I really enjoyed reading the recent Imprimis volume I get each month from Hillsdale College. If you don't get it, you should. It is free and is a great little journal. You can order it here.
Rev. Robert A. Sirico--President of the Acton Institute for the Study of Religion and Liberty--wrote "Socialism, Free Enterprise, and the Common Good." He begins his essay:
In chapter 21 of St. Matthew's Gospel, Jesus proposes a moral dilemma in the form of a parable: A man asks his two sons to go to work for him in his vineyard. The first son declines, but later ends up going. The second son tells his father he will go, but never does. "Who," Jesus asks, "did the will of his father?" Although I am loath to argue that Jesus's point in this parable was an economic one, we may nonetheless derive from it a moral lesson with which to evaluate economic systems in terms of achieving the common good.
Essentially, he doesn't use the Bible to tell us what economic model to use in society. He does, however, analyze the benefits of Socialism and Free Enterprise for the "Common Good." He looks at the economic models with the question: what one is doing good (the will of his father)? His findings are not surprising--if you've reviewed the actual, rather than promised, benefits of each system. But having them presented with historical examples is powerful.
He says that, unlike modern Socialism, the original idea was to move everyone up. Now, it has become far more gloomy, and is striving to simply pull the rich down. But practically speaking, in the old or new forms, it does not really help everyday people.

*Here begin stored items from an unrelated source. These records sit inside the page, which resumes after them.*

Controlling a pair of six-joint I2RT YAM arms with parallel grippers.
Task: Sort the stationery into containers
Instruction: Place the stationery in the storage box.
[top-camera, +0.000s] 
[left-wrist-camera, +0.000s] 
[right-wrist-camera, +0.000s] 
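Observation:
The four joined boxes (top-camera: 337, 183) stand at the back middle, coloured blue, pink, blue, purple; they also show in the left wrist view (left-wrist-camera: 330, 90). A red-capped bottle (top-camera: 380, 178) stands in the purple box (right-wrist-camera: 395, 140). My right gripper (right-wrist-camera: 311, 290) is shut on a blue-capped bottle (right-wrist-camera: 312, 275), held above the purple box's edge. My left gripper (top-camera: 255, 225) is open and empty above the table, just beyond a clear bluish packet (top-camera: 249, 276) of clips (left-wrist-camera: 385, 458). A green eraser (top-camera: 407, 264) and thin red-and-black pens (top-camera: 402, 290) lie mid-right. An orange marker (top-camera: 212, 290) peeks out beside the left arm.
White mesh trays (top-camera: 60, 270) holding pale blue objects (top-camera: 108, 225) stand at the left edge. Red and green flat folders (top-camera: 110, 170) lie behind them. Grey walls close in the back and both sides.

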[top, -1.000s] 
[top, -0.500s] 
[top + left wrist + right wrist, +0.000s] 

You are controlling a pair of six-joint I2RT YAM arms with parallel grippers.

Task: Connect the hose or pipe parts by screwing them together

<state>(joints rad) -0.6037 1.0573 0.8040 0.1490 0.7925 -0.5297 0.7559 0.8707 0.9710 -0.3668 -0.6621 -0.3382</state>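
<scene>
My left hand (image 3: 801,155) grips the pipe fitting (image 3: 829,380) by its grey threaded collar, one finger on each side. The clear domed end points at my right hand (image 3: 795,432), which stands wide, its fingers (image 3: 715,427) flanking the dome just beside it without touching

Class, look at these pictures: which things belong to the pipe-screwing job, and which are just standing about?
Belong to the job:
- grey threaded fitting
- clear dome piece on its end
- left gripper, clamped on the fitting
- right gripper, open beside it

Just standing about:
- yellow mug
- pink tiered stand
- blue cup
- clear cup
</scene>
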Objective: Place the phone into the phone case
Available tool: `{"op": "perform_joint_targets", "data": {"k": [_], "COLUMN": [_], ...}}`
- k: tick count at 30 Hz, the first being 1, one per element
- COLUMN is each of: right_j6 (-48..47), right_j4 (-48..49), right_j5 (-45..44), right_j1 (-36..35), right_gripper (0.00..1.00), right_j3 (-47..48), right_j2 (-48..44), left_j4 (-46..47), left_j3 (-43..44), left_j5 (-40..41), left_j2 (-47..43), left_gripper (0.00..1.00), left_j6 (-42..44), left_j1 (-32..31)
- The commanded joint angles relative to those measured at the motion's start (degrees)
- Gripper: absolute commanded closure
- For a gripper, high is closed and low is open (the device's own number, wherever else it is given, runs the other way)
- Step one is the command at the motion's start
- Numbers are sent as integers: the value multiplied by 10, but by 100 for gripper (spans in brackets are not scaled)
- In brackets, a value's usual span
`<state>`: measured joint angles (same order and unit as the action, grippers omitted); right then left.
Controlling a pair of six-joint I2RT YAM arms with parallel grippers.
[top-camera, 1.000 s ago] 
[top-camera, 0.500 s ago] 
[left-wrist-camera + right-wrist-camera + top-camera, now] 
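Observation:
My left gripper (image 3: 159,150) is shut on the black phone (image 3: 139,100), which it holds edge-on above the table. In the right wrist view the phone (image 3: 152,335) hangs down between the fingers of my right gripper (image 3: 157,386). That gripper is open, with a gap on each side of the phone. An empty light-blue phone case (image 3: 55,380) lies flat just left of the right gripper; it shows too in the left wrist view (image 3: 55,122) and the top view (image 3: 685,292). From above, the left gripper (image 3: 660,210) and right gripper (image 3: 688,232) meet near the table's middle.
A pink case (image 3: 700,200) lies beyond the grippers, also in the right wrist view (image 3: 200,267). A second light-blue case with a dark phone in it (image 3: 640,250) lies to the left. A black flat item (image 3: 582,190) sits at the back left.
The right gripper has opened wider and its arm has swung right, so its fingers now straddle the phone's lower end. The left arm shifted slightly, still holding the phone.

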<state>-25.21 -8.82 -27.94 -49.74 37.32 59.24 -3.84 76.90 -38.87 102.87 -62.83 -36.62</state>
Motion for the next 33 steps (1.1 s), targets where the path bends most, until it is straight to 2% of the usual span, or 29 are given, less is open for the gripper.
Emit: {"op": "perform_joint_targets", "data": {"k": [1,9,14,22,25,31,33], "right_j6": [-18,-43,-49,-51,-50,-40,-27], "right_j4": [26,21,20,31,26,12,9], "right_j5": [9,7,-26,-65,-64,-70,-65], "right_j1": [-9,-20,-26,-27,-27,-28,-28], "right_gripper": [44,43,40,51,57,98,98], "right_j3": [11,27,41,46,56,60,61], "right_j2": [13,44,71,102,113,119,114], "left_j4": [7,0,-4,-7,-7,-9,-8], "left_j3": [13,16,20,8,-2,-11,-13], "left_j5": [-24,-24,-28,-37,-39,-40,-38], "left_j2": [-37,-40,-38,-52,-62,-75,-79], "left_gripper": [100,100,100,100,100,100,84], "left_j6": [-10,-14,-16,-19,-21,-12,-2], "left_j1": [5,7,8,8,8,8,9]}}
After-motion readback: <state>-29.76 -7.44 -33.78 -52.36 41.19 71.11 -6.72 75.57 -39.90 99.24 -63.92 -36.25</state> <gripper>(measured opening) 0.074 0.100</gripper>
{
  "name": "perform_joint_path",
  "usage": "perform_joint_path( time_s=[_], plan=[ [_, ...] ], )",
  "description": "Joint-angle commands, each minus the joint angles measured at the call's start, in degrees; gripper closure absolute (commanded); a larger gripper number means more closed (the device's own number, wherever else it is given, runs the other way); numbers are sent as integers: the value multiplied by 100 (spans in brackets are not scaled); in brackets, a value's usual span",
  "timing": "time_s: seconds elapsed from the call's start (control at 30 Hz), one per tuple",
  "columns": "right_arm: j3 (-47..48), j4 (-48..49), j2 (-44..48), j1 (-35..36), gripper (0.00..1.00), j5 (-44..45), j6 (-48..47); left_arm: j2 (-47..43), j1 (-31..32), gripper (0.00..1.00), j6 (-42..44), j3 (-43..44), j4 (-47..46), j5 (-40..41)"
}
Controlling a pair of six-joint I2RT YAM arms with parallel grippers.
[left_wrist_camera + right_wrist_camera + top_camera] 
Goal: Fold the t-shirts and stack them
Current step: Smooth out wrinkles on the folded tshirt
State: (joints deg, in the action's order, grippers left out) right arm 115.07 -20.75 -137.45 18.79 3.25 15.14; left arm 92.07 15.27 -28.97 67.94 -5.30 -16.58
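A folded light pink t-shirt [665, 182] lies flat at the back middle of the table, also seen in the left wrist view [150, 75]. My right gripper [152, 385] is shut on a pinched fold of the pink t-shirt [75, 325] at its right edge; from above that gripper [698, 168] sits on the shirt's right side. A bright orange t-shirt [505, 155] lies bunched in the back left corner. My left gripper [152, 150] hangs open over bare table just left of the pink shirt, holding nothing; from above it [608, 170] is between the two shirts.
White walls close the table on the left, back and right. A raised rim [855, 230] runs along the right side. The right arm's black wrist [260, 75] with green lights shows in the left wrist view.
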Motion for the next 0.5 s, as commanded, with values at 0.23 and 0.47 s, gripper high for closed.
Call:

Take East v. West Germany. Who had to build a wall to keep their people--the "commoners"--in the system? If you had to move to the Korean Peninsula, would you pick the North or the South? Would you move to Cuba or Puerto Rico, given a choice? Hong Kong/Taiwan or Mainland China?
It is telling that most, if not all, Socialist countries also come with the hitch that state-sanctioned force compels the commoners to stay. Why? Because the commoners vote with their feet. As one commenter noted a few years back: no one ever gets in a rickety raft in Miami to try to get to Cuba.
Now, Socialism's proponents will tell you about all the evils of Capitalism and the Free Market, and tell you about the glories of Socialism. But, what system actually benefits real people--not in theory, but in real life? The one doing good, not merely promising good, is what Rev. Sirico argues is the better system.